Car puisque qu’au sein du Conseil départemental du Vaucluse, on pensait aussi que ce n’est pas la taille qui compte, ce n’est pas aux 4×3 publicitaires qu’avait décidé de s’attaquer la majorité Les Républicains, alors présidée par Maurice Chabert, 75 ans, ancien professeur à la retraite et ancien maire apparenté LR de Gordes. Un président qui se définit comme “gaulliste de gauche pompidolien” et conserve la tête de l’Association… des plus beaux villages de France.
Non ! Avec un sens inné des responsabilités et des priorités, la collectivité du Vaucluse s’était mise en tête de partir en guerre contre la signalisation bilingue en langue provençale, aux entrées d’agglomération de plusieurs villes du département. Signalisation jugée illégale, ainsi celle de Li Taiado, que la collectivité départementale préfèrait ne voir nommée que sous l’appellation Les Taillades, et dont la moitié des panneaux avaient été soudainement enlevés par les services départementaux et invités à se faire voir ailleurs. Six communes en tout dans le collimateur de la collectivité, parmi lesquelles également Vacqueyras (Vaqueiras) et Pernes-les-Fontaines (Perno li Font).
Des panneaux bilingues pourtant installés depuis de nombreuses années, parfois plus de trois décennies, et d’une taille plus réduite que ceux en langue française. Ceux-là mêmes que l’automobiliste distrait peine à remarquer… Pour motiver sa décision, l’exécutif départemental se réfugiait derrière une loi du 24 juillet 1967, aussi usitée que celle interdisant à tout propriétaire de cochon de le nommer Napoléon. Aussi, la signalisation bilingue nuirait-elle au bon constat du panneau indiquant la vitesse en agglomération ; chacun ignorant évidemment qu’elle est de 50 km/h.

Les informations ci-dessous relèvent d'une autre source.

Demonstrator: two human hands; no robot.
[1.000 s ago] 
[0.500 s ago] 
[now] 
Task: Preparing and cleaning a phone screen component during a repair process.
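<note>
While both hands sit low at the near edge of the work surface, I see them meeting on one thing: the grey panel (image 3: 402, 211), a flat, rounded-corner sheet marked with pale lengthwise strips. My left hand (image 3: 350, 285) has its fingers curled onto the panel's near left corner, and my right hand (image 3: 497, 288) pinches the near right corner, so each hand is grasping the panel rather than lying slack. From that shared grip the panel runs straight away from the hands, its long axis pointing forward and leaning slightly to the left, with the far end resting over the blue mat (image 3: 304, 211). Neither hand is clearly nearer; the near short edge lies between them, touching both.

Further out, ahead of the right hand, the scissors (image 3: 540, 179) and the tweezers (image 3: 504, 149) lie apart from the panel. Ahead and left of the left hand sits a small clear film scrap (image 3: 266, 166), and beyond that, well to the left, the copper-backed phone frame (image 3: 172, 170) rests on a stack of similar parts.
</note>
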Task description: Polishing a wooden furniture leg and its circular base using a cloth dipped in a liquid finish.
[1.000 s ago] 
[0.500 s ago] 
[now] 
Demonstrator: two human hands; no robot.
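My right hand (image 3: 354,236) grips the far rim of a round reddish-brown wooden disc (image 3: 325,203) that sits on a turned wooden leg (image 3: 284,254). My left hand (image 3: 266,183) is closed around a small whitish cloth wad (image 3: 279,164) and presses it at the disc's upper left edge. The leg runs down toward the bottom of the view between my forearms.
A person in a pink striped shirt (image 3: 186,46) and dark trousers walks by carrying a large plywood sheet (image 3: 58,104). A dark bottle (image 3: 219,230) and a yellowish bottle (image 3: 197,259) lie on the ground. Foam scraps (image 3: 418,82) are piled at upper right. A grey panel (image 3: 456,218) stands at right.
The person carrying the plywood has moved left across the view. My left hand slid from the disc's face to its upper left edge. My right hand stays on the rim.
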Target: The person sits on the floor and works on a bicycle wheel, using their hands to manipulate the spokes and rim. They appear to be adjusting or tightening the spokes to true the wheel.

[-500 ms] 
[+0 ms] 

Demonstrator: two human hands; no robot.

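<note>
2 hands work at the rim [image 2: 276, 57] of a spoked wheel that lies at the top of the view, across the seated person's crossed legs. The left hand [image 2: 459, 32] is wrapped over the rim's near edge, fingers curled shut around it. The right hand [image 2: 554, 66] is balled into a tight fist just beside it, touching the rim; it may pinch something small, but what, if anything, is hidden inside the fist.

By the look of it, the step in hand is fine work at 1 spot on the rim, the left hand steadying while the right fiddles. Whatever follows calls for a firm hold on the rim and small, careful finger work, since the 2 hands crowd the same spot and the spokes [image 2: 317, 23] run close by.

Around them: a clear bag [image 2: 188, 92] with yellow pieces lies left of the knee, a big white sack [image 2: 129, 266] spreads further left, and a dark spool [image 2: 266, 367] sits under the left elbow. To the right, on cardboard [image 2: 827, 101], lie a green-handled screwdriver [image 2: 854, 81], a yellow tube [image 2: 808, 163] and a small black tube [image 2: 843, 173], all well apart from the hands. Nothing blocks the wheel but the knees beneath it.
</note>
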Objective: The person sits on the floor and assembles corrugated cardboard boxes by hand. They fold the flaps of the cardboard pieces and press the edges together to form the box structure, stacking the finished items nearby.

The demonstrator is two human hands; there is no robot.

Derrière cette invocation à la stricte application légale, la majorité départementale peinait à masquer une farouche ambition de combattre la langue provençale. Bien décidée à ne pas se laisser faire, Nicole Girard, maire des Taillades, avait fait réinstaller la signalisation bilingue aux entrées de la ville. L’édile entendait s’appuyer sur la jurisprudence du tribunal administratif de Montpellier qui avait admis la pose de panneaux en langue occitane dans la commune de Villeneuve-lès-Maguelone. Comment le Vaucluse pourrait-il faire exception alors que de la Normandie à la Corse, de la Bretagne à l’Alsace mais également au Pays Basque, en Catalogne et depuis plusieurs en Flandre, nombreuses sont les communes honorant leur histoire et leur langue régionales ?
La nouvelle de l’enlèvement des panneaux en langue provençale avait fait grand bruit sur les réseaux sociaux après que le quotidien La Provence eut révélé l’affaire. De nombreux internautes se scandalisèrent de cette décision qui renvoyait aux heures les plus sinistres de la République, incarnées par l’abbé Grégoire, farouche adversaire des langues régionales.
En avant la polémique et marche arrière toute !
Devant le tollé provoqué, Maurice Chabert et sa majorité reculèrent le 9 août 2019. La signalétique bilingue sera autorisée à accueillir l’automobiliste sous la responsabilité des maires. Puisqu’il est de bon ton de sortir la tête haute, le président du département n’avait pas craint pas d’évoquer la désormais sacro-sainte “fake news”. Non, le conseil départemental n’avait jamais ambitionné d’ôter tous les panneaux en provençal. Il s’agissait bien évidemment d’un quiproquo… Le quiproquo, c’est quand il n’y a pas de stagiaire sur qui faire reposer la faute.
Victoire pour la langue provençale mais vigilance. Si elle n’a que le mot “diversité” à la bouche, la République jacobine entend bien faire tomber les défenseurs des langues et cultures minoritaires autochtones… dans le panneau.